Он тут же шагнул к Нюре Комаровой и пригласил ее на вальс. В плавных волнах "Голубого Дуная" кружился зал, захватывая в свой водоворот все новые и новые пары. Все парни уже танцевали, лишь двое не нашли себе места в кругу: Сергей Сорокин, который то и дело выскакивал в вестибюль и совершенно откровенно нервничал, и Михаил Гуров, сидевший в дальнем углу зала рядом с Лидой Незабудкой и украдкой посматривающий на входную дверь. Сердце его не стучало, а ныло: "Не придет, не придет, не придет". Он был уже готов вовсе уйти домой, в гай, в лес - куда угодно, только уйти и не мучить себя напрасным ожиданием. И вдруг в самый разгар танца она появилась из другой, противоположной главному входу двери. Взволнованная, веселая, прошла через зал и села на стул. Села и, странное дело, боялась посмотреть в ту сторону, где сидел Михаил. Перед человеком, с которым мысленно она в последнее время так часто была вместе, здесь, наяву она оробела. Ее охватило нестерпимое желание затеряться в толпе.

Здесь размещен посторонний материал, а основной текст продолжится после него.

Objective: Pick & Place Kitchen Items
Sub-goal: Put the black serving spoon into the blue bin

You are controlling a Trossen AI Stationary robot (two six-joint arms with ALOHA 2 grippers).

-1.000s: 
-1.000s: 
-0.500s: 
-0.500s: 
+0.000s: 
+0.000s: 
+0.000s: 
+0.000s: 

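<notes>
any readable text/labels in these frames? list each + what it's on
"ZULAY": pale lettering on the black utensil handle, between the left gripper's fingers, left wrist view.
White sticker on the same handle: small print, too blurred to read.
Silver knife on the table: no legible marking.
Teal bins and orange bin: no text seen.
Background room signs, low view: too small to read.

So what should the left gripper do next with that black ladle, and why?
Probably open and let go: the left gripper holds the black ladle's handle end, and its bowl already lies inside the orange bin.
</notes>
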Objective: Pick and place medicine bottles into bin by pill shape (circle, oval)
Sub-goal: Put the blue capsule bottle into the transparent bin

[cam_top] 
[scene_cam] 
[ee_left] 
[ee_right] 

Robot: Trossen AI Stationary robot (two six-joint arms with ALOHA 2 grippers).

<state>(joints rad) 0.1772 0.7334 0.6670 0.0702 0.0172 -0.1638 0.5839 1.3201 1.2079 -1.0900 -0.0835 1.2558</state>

Сорокина не было в зале, а Федя танцевал по-прежнему с Нюрой Комаровой. Незабудка заметил Веру, быстро оценил обстановку и, не дожидаясь конца музыки, проводил Нюру к Михаилу, а сам пошел к Вере и сел с ней рядом.

- Опоздали вы напрасно, - сказал Федя первое, что подвернулось на язык.

- Лучше поздно, чем никогда, - ответила Вера.

- И то правда. Я уж думал, совсем не придете, - по простоте душевной признался Федя.

- Что это вы вдруг обо мне думать стали?

- И совсем не вдруг. - Федя почувствовал, что сказал это напрасно, попытался замять: - Хочу с вами потанцевать.

Сорокин вошел в зал, когда поставили новую пластинку. Возбужденный, радостный, пробираясь сквозь толпу, он прямо и решительно направился к Вере сказать, как он ее ждал, хотел уже было пойти к ней домой, беспокоился, не случилось ли чего. И только он раскрыл рот, чтобы произнести первое слово, как дорогу ему преградил вдруг поднявшийся Федя и, сказав в сторону Сорокина наигранно-ироническое "пардон", пошел танцевать с Верой. Впрочем, сама Вера ничего преднамеренного или непозволительного в поступке Незабудки не усмотрела. Но Сорокин воспринял это, как грубое оскорбление. Допустить, чтобы здесь, в совхозном клубе, при всем народе его, Сергея Сорокина, оскорблял какой-то мальчишка он, разумеется, не мог. Понимая, что стычки с Незабудкой ему сегодня не миновать, Сергей Александрович соображал, что лучше: быть Вере свидетелем скандала или не быть.

Когда кончился танец, Федя проводил Веру до места, но не до того, где она сидела прежде и где теперь сидел Сорокин, а посадил ее рядом с Гуровым и отошел в другую сторону. Сергей Александрович поднялся, подошел к Незабудке, бледный, дрожащий от негодования, предложил ему выйти в вестибюль.

- В вестиблюй? Пожалуйста, - гримасничая, ответил Федя и, ничего плохого не подозревая, пошел вслед за Сорокиным.

В вестибюле было прохладно, здесь столпились курильщики. Сорокин остановился в сторонке и процедил в лицо подошедшему вразвалку Феде:

- Порядочные люди, когда напьются, ложатся спать: кто в кровать, а кто под забор, кому где больше нравится.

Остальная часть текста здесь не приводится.